:: Work instruction ::
Once the records below have been read, copy them all out exactly.

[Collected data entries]

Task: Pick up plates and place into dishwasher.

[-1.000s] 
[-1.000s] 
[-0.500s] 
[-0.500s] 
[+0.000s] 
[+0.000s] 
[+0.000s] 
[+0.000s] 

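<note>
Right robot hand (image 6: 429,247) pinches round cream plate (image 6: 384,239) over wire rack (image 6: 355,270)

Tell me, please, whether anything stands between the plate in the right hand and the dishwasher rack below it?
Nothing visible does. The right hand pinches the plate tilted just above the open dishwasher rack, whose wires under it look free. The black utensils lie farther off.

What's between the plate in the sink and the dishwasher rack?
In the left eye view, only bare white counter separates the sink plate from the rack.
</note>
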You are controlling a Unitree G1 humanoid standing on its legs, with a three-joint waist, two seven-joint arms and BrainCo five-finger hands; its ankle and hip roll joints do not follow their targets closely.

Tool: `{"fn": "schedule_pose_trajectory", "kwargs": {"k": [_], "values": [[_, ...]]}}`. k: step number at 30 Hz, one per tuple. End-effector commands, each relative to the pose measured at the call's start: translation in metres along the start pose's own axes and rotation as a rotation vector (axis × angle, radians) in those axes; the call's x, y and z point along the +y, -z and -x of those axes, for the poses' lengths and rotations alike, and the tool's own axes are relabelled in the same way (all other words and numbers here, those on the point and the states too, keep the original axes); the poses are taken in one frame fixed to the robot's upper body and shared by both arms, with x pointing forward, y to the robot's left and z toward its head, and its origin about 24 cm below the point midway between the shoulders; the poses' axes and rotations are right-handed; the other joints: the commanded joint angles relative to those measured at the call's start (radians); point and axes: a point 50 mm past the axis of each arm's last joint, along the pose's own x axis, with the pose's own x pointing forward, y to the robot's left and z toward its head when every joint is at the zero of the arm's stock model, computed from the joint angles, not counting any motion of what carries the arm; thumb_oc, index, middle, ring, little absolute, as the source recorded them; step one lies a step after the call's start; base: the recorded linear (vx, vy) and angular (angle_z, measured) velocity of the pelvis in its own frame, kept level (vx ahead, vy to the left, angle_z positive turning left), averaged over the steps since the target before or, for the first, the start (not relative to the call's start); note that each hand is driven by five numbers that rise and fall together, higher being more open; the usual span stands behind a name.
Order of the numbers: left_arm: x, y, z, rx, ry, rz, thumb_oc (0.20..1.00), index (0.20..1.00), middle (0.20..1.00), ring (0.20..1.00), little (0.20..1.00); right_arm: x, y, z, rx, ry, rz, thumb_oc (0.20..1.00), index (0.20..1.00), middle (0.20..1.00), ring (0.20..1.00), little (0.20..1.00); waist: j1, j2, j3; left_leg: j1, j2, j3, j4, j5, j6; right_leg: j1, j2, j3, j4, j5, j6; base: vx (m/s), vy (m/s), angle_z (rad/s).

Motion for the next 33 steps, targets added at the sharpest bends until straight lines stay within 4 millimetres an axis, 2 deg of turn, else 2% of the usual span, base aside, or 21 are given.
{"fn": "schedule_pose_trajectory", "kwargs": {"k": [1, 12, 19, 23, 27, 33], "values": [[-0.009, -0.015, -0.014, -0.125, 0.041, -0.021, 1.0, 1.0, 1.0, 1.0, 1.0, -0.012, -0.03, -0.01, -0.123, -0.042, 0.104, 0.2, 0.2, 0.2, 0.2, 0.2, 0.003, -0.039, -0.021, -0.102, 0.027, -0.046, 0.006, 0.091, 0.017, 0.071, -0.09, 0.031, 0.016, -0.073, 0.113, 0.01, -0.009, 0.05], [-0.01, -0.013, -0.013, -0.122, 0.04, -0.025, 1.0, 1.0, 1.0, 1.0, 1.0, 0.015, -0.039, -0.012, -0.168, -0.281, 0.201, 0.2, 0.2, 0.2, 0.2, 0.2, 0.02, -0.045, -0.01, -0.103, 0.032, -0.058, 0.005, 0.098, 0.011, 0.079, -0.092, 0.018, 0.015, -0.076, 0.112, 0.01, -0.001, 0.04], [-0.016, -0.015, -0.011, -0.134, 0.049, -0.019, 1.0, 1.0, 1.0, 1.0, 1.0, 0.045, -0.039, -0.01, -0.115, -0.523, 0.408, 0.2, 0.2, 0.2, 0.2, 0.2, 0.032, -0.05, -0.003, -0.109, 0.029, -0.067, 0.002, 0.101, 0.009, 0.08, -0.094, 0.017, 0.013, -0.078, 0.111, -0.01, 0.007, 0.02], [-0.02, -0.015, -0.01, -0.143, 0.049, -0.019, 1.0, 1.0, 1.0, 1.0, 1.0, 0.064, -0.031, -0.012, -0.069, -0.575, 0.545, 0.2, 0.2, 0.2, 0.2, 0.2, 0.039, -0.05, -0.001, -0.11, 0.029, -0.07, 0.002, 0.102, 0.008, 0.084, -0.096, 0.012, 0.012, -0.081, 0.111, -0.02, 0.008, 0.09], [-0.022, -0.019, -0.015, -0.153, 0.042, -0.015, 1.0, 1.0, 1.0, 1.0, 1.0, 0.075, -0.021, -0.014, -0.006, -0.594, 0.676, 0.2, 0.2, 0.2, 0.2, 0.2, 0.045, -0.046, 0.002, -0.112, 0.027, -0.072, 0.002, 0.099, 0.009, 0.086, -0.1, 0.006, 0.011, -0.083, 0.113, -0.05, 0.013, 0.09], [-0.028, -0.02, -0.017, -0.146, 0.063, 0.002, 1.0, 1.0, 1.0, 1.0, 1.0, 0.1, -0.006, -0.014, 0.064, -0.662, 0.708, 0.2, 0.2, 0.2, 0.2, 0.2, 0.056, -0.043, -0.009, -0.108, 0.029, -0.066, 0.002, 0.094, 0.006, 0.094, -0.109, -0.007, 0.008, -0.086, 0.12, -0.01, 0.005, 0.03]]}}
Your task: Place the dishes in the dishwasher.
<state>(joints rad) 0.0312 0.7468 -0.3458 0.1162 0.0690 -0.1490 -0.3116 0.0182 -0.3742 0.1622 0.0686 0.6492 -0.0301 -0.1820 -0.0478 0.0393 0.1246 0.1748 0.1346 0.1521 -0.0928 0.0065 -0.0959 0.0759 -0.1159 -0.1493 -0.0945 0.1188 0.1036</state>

:: Exercise result ::
Task: Pick up plates and place into dishwasher.

[-1.000s] 
[-1.000s] 
[-0.500s] 
[-0.500s] 
[+0.000s] 
[+0.000s] 
[+0.000s] 
[+0.000s] 

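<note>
Right robot hand (image 6: 429,247) pinches round cream plate (image 6: 384,239) over wire rack (image 6: 355,270)

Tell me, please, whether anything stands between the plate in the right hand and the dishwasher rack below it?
Nothing visible does. The right hand pinches the plate tilted just above the open dishwasher rack, whose wires under it look free. The black utensils lie farther off.

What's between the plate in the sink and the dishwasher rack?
In the left eye view, only bare white counter separates the sink plate from the rack.
</note>
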You are controlling a Unitree G1 humanoid standing on its legs, with a three-joint waist, two seven-joint arms and BrainCo five-finger hands; its ankle and hip roll joints do not follow their targets closely.

Tool: `{"fn": "schedule_pose_trajectory", "kwargs": {"k": [_], "values": [[_, ...]]}}`. k: step number at 30 Hz, one per tuple. End-effector commands, each relative to the pose measured at the call's start: translation in metres along the start pose's own axes and rotation as a rotation vector (axis × angle, radians) in those axes; the call's x, y and z point along the +y, -z and -x of those axes, for the poses' lengths and rotations alike, and the tool's own axes are relabelled in the same way (all other words and numbers here, those on the point and the states too, keep the original axes); the poses are taken in one frame fixed to the robot's upper body and shared by both arms, with x pointing forward, y to the robot's left and z toward its head, and its origin about 24 cm below the point midway between the shoulders; the poses' axes and rotations are right-handed; the other joints: the commanded joint angles relative to those measured at the call's start (radians); point and axes: a point 50 mm past the axis of each arm's last joint, along the pose's own x axis, with the pose's own x pointing forward, y to the robot's left and z toward its head when every joint is at the zero of the arm's stock model, computed from the joint angles, not counting any motion of what carries the arm; thumb_oc, index, middle, ring, little absolute, as the source recorded them; step one lies a step after the call's start; base: the recorded linear (vx, vy) and angular (angle_z, measured) velocity of the pelvis in its own frame, kept level (vx ahead, vy to the left, angle_z positive turning left), averaged over the steps since the target before or, for the first, the start (not relative to the call's start); note that each hand is driven by five numbers that rise and fall together, higher being more open; the usual span stands behind a name.
Order of the numbers: left_arm: x, y, z, rx, ry, rz, thumb_oc (0.20..1.00), index (0.20..1.00), middle (0.20..1.00), ring (0.20..1.00), little (0.20..1.00); right_arm: x, y, z, rx, ry, rz, thumb_oc (0.20..1.00), index (0.20..1.00), middle (0.20..1.00), ring (0.20..1.00), little (0.20..1.00); waist: j1, j2, j3; left_leg: j1, j2, j3, j4, j5, j6; right_leg: j1, j2, j3, j4, j5, j6; base: vx (m/s), vy (m/s), angle_z (rad/s).

Motion for the next 33 steps, targets added at the sharpest bends until straight lines stay within 4 millimetres an axis, 2 deg of turn, else 2% of the usual span, base aside, or 21 are given.
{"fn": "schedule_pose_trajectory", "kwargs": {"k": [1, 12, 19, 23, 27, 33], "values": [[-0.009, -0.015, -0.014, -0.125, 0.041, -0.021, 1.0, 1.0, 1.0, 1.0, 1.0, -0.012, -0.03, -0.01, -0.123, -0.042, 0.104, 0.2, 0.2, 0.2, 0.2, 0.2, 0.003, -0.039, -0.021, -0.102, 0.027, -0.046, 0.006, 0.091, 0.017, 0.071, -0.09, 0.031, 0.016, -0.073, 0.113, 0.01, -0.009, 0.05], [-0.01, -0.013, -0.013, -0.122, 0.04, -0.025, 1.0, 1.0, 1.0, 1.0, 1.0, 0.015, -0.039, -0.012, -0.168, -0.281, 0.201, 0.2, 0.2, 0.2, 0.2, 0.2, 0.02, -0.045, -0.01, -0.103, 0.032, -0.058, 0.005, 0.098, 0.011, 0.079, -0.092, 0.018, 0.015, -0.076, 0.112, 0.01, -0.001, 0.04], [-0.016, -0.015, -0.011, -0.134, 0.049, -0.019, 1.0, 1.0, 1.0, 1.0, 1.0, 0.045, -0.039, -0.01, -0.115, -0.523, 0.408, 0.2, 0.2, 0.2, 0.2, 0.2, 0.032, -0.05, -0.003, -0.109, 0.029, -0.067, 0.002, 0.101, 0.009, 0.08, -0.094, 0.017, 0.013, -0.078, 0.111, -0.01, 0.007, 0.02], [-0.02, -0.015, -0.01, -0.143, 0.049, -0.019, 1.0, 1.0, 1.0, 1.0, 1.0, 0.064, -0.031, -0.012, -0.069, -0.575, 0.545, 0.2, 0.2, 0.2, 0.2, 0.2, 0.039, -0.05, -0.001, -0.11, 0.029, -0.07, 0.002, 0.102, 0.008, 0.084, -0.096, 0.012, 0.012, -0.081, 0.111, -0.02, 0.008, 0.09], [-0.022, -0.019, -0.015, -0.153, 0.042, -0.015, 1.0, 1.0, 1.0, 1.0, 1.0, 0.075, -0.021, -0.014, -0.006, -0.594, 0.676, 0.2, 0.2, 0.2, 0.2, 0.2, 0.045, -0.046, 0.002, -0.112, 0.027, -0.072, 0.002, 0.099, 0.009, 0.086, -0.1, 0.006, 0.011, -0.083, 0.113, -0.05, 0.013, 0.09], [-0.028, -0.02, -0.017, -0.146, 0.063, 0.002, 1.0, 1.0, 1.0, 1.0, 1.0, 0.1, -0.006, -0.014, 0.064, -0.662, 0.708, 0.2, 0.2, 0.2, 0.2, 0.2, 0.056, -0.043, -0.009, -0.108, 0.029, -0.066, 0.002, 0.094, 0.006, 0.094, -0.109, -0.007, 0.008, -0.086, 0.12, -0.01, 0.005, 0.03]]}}
Your task: Place the dishes in the dishwasher.
<state>(joints rad) 0.0312 0.7468 -0.3458 0.1162 0.0690 -0.1490 -0.3116 0.0182 -0.3742 0.1622 0.0686 0.6492 -0.0301 -0.1820 -0.0478 0.0393 0.1246 0.1748 0.1346 0.1521 -0.0928 0.0065 -0.0959 0.0759 -0.1159 -0.1493 -0.0945 0.1188 0.1036</state>

The given answer completes the exercise.